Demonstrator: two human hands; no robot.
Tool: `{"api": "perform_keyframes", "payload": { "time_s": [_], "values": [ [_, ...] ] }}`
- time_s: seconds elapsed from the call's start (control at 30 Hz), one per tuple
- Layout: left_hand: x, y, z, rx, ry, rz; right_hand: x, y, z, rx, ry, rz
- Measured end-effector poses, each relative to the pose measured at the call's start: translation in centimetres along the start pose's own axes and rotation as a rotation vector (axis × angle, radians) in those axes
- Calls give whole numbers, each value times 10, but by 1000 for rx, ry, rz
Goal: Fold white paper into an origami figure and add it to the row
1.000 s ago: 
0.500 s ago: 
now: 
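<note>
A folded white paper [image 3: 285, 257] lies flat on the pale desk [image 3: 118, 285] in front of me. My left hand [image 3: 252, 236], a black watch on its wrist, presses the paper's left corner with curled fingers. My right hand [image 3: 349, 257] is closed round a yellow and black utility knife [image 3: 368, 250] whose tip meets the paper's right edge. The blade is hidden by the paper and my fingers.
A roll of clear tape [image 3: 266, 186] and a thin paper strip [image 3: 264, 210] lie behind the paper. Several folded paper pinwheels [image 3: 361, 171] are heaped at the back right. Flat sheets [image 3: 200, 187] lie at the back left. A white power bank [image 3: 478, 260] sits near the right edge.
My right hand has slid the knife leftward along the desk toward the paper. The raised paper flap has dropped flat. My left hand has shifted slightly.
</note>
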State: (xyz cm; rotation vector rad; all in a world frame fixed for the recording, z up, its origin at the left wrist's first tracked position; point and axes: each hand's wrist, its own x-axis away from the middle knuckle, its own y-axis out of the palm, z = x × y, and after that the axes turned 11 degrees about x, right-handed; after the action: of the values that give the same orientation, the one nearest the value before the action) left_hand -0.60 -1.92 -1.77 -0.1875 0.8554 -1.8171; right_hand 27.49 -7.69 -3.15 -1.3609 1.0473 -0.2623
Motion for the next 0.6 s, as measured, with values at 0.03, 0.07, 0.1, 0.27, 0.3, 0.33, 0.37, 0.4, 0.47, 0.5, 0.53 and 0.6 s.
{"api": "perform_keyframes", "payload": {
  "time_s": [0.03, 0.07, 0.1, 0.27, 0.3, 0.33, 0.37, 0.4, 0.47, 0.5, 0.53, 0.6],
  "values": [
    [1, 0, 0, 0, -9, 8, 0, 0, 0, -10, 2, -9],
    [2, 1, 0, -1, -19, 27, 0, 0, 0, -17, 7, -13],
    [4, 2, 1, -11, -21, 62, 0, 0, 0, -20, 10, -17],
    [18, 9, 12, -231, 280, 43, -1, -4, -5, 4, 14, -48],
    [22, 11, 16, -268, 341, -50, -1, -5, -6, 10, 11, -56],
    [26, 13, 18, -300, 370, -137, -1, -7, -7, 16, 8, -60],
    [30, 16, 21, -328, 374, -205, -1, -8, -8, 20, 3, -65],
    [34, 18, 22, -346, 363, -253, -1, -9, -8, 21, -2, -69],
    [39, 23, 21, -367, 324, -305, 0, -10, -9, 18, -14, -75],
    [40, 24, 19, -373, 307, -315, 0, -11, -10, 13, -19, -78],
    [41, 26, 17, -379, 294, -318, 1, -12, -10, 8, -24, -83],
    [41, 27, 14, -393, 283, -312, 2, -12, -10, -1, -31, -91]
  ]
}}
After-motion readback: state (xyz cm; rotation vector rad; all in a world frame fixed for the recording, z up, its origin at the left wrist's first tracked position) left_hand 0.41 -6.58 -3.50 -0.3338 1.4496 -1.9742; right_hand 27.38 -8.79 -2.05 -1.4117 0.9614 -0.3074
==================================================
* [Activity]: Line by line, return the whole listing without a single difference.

* [Answer to the problem]:
Demonstrator: two human hands; no robot.
Tool: `{"api": "perform_keyframes", "payload": { "time_s": [_], "values": [ [_, ...] ] }}`
- time_s: seconds elapsed from the call's start (control at 30 Hz), one per tuple
- Layout: left_hand: x, y, z, rx, ry, rz; right_hand: x, y, z, rx, ry, rz
- Measured end-effector poses, each relative to the pose measured at the call's start: translation in centimetres along the start pose's own axes and rotation as a rotation vector (axis × angle, radians) in those axes
- Calls give whole numbers, each value times 10, but by 1000 for rx, ry, rz
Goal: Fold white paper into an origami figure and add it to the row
1.000 s ago: 
0.500 s ago: 
now: 
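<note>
A folded white paper [image 3: 285, 257] lies flat on the pale desk [image 3: 118, 285] in front of me. My left hand [image 3: 252, 236], a black watch on its wrist, presses the paper's left corner with curled fingers. My right hand [image 3: 349, 257] is closed round a yellow and black utility knife [image 3: 368, 250] whose tip meets the paper's right edge. The blade is hidden by the paper and my fingers.
A roll of clear tape [image 3: 266, 186] and a thin paper strip [image 3: 264, 210] lie behind the paper. Several folded paper pinwheels [image 3: 361, 171] are heaped at the back right. Flat sheets [image 3: 200, 187] lie at the back left. A white power bank [image 3: 478, 260] sits near the right edge.
My right hand has slid the knife leftward along the desk toward the paper. The raised paper flap has dropped flat. My left hand has shifted slightly.
</note>
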State: (xyz cm; rotation vector rad; all in a world frame fixed for the recording, z up, its origin at the left wrist's first tracked position; point and axes: each hand's wrist, its own x-axis away from the middle knuckle, its own y-axis out of the palm, z = x × y, and after that the axes turned 11 degrees about x, right-handed; after the action: of the values that give the same orientation, the one nearest the value before the action) left_hand -0.60 -1.92 -1.77 -0.1875 0.8554 -1.8171; right_hand 27.49 -7.69 -3.15 -1.3609 1.0473 -0.2623
Motion for the next 0.6 s, as measured, with values at 0.03, 0.07, 0.1, 0.27, 0.3, 0.33, 0.37, 0.4, 0.47, 0.5, 0.53 and 0.6 s.
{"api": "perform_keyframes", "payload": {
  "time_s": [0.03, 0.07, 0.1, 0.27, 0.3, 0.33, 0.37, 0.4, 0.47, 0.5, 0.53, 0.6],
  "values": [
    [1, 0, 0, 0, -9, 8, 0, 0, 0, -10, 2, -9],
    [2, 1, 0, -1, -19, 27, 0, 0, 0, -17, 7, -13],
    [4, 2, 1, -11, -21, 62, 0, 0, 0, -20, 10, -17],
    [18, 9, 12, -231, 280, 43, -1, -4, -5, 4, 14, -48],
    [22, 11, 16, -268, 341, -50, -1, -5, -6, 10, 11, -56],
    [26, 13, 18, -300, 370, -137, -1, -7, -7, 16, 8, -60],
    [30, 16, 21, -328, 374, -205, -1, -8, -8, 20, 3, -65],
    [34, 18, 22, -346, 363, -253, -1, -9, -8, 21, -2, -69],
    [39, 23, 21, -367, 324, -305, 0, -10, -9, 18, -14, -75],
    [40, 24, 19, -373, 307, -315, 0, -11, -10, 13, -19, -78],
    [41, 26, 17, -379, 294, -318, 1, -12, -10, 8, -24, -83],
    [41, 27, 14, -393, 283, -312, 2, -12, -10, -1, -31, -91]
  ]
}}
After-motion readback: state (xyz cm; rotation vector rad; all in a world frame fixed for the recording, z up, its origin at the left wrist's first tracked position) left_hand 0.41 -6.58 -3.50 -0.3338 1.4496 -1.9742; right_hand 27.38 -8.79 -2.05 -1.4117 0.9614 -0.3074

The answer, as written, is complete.